__Exercise__
In the material below, find the line that contains "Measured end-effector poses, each" and the line that contains "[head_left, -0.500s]", then write out exactly those two lines and everything between them.

__Given material__
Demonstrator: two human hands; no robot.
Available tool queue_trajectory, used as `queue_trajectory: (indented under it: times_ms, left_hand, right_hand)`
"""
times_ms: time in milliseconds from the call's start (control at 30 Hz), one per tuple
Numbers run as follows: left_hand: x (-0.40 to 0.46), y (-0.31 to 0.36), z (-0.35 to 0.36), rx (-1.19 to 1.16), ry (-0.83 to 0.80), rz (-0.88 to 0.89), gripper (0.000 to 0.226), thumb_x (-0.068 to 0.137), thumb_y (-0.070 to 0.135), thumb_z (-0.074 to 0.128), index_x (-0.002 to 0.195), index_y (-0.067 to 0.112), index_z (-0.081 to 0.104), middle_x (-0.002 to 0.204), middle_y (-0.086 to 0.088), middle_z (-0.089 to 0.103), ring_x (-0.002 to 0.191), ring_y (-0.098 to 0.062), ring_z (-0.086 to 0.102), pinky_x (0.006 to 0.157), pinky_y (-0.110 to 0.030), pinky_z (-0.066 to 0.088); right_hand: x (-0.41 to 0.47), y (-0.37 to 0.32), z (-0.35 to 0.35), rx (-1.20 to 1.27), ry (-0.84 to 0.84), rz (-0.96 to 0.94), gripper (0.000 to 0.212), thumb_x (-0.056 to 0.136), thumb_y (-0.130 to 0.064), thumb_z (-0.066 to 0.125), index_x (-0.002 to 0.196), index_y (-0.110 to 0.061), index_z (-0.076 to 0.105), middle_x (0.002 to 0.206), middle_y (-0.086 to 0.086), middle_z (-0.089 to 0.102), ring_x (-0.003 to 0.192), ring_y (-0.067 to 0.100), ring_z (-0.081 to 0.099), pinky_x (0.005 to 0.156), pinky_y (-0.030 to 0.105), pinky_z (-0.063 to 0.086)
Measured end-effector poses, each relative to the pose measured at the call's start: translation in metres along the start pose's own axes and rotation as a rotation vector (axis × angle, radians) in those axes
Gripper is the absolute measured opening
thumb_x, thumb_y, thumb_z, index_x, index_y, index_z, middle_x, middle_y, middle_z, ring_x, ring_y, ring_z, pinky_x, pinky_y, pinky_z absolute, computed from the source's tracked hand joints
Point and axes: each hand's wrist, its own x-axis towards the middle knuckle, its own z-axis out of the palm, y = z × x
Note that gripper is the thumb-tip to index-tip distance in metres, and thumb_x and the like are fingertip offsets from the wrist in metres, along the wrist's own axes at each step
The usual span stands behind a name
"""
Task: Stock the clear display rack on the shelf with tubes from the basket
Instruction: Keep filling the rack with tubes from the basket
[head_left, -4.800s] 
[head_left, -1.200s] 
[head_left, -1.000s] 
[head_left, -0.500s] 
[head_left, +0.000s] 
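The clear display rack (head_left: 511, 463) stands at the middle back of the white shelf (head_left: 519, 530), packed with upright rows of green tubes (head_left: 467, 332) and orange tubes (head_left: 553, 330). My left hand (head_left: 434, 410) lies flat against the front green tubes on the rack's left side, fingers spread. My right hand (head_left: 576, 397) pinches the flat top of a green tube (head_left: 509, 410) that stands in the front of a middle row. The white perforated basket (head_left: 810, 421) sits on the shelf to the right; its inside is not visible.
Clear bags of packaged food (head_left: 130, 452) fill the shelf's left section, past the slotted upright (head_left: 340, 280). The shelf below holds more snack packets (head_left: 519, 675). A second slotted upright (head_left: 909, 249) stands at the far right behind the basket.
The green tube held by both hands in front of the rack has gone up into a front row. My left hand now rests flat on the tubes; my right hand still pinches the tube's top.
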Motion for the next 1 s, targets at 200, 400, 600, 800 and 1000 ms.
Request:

__Exercise solution__
Measured end-effector poses, each relative to the pose measured at the call's start: translation in metres along the start pose's own axes and rotation as a rotation vector (axis × angle, radians) in those axes
Gripper is the absolute measured opening
thumb_x, thumb_y, thumb_z, index_x, index_y, index_z, middle_x, middle_y, middle_z, ring_x, ring_y, ring_z, pinky_x, pinky_y, pinky_z absolute, computed from the source's tracked hand joints
Point and axes: each hand's wrist, its own x-axis towards the middle knuckle, its own z-axis out of the palm, y = z × x
Note that gripper is the thumb-tip to index-tip distance in metres, and thumb_x and the like are fingertip offsets from the wrist in metres, along the wrist's own axes at each step
The usual span stands behind a name
"""
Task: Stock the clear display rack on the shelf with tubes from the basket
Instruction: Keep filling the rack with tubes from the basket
[head_left, -4.800s] 
[head_left, -1.200s] 
[head_left, -1.000s] 
[head_left, -0.500s] 

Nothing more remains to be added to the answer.